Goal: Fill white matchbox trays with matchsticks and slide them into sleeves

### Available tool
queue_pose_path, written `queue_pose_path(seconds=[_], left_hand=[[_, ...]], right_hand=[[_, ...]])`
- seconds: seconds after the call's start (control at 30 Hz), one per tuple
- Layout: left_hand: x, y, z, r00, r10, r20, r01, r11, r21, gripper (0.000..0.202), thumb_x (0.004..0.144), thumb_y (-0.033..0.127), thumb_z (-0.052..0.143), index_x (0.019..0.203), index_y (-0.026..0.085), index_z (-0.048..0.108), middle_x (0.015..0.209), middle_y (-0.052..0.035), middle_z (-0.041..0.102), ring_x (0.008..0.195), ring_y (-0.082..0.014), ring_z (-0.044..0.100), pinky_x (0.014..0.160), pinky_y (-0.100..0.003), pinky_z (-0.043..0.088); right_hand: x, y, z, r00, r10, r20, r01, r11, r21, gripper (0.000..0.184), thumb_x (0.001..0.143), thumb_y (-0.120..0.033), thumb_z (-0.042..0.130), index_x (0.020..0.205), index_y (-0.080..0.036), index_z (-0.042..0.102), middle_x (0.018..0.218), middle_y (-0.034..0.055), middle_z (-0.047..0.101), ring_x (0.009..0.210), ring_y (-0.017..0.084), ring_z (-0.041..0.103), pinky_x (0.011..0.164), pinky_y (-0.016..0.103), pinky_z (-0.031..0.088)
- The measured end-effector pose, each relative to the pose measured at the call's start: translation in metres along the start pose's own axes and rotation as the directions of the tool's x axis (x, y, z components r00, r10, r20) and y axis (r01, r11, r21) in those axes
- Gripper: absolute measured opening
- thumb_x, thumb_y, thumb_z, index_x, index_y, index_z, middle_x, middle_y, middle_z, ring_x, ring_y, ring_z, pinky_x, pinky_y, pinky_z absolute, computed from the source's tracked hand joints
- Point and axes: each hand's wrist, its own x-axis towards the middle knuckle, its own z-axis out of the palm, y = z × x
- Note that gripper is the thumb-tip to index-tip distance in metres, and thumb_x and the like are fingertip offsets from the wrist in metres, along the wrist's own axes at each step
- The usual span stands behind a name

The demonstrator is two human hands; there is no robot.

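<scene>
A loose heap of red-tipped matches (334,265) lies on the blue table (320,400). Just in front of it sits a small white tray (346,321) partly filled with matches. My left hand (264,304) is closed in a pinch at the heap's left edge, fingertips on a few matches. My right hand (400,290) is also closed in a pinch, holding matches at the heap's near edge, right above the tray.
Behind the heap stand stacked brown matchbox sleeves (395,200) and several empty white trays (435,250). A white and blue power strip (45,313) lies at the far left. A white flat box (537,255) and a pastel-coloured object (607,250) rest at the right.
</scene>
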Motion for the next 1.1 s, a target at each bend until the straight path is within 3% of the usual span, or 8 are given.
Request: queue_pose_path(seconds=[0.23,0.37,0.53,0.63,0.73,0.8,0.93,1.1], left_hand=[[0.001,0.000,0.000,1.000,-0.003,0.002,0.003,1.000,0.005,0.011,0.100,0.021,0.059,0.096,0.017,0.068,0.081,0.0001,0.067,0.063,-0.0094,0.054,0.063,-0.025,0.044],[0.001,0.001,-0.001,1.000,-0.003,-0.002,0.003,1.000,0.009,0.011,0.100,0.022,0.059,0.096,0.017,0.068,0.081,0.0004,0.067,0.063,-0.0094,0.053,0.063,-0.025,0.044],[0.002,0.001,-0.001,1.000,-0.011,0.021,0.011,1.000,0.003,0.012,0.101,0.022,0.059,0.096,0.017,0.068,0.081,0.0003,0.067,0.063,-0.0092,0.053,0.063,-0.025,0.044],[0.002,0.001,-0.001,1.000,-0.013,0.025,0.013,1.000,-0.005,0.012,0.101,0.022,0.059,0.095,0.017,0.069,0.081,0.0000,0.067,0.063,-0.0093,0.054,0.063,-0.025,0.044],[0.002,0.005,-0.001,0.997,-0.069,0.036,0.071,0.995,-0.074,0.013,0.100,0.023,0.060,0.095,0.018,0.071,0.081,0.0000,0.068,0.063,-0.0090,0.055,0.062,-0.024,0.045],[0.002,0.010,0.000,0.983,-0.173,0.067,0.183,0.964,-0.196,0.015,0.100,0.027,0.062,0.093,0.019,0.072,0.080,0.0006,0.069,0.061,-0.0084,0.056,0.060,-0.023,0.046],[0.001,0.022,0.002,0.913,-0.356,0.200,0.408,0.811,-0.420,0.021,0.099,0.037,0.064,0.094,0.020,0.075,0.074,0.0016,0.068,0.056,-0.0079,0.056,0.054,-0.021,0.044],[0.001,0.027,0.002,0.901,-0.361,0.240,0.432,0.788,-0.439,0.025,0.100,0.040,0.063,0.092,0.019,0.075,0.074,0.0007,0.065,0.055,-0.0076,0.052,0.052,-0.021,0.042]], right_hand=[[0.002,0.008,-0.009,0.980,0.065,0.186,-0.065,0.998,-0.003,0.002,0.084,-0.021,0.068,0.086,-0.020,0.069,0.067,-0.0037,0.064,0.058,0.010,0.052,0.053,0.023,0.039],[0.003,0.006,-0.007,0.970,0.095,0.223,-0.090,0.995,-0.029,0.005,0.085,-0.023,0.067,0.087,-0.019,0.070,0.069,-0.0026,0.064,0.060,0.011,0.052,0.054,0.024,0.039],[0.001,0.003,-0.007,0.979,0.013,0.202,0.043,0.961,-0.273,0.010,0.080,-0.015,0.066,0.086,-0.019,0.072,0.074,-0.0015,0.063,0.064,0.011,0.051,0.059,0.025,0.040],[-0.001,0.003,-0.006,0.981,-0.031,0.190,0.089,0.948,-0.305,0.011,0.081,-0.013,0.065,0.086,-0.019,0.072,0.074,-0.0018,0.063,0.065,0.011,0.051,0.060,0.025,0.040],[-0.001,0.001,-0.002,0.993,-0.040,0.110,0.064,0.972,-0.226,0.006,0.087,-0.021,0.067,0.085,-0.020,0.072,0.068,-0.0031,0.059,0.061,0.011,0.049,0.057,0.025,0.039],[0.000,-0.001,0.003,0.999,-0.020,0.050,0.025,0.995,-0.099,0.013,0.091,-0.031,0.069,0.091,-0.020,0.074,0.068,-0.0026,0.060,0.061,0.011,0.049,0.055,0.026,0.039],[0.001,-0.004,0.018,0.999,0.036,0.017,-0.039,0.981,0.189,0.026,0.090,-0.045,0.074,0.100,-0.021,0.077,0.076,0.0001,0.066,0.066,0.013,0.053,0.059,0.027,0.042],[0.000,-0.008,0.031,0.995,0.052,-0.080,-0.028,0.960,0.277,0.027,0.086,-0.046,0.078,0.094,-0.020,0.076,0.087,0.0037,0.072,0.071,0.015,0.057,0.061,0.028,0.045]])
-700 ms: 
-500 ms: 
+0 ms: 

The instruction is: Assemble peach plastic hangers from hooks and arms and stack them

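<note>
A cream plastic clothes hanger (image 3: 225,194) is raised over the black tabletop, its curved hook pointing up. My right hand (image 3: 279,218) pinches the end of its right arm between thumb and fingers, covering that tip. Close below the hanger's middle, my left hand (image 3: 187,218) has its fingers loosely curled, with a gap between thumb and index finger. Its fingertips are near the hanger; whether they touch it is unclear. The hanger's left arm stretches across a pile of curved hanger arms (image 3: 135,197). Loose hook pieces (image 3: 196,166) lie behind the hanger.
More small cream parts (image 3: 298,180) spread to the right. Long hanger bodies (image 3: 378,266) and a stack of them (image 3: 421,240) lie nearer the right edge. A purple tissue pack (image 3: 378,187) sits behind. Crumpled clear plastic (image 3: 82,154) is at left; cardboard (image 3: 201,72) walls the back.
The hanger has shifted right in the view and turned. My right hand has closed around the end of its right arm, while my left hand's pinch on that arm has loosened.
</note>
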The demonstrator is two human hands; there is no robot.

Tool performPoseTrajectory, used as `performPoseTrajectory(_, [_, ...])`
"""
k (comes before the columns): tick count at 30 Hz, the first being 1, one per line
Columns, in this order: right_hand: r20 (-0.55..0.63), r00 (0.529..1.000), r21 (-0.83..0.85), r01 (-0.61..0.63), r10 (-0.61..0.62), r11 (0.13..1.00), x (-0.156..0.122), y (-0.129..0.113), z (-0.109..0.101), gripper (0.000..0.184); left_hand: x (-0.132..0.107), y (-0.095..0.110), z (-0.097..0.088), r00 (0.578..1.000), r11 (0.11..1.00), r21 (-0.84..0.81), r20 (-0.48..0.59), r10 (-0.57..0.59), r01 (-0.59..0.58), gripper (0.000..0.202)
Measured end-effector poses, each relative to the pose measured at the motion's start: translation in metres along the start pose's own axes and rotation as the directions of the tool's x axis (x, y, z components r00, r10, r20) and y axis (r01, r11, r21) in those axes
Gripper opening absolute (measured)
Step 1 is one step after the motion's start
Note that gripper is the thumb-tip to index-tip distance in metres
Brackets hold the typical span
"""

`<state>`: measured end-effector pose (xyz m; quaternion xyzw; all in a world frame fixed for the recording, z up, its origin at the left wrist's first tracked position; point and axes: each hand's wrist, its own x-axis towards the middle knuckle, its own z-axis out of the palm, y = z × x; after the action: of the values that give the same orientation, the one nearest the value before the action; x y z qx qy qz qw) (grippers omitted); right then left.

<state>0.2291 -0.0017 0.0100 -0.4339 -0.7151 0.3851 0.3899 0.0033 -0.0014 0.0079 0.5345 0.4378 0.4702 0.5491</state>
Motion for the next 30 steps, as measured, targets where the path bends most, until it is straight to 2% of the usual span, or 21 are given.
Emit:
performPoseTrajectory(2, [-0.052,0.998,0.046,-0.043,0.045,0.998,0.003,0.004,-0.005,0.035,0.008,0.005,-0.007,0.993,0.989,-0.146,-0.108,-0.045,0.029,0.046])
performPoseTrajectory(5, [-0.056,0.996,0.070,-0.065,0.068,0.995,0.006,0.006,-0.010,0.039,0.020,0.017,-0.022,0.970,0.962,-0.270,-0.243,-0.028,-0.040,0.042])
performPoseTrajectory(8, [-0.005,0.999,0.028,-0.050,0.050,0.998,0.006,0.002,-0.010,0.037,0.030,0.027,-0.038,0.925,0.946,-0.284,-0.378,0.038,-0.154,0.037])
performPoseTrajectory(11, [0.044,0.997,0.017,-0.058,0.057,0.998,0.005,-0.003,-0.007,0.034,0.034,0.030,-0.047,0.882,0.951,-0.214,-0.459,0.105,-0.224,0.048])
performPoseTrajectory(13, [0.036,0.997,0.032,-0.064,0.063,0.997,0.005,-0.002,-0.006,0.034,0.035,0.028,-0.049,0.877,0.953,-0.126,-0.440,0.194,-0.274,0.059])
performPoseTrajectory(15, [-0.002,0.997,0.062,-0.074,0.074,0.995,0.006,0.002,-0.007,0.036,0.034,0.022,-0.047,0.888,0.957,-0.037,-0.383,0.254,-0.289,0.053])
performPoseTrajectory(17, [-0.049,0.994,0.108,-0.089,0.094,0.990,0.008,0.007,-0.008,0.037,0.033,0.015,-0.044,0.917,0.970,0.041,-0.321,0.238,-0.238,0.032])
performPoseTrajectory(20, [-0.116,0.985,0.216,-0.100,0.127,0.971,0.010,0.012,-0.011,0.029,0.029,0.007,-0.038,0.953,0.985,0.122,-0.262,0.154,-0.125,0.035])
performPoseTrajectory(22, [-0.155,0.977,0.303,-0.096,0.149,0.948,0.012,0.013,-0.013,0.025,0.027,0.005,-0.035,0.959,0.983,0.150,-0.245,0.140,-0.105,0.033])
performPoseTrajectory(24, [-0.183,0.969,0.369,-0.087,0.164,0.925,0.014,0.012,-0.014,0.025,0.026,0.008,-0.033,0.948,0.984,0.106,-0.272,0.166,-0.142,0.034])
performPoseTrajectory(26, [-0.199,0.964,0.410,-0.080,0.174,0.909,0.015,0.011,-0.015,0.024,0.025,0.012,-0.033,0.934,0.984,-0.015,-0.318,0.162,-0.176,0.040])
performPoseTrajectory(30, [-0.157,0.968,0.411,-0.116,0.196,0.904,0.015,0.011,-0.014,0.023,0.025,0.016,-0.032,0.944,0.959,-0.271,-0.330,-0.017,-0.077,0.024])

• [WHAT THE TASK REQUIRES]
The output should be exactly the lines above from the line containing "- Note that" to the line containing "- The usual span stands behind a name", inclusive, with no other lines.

• [ANSWER SPACE]
- Note that gripper is the thumb-tip to index-tip distance in metres, and thumb_x and the like are fingertip offsets from the wrist in metres, along the wrist's own axes at each step
- The usual span stands behind a name

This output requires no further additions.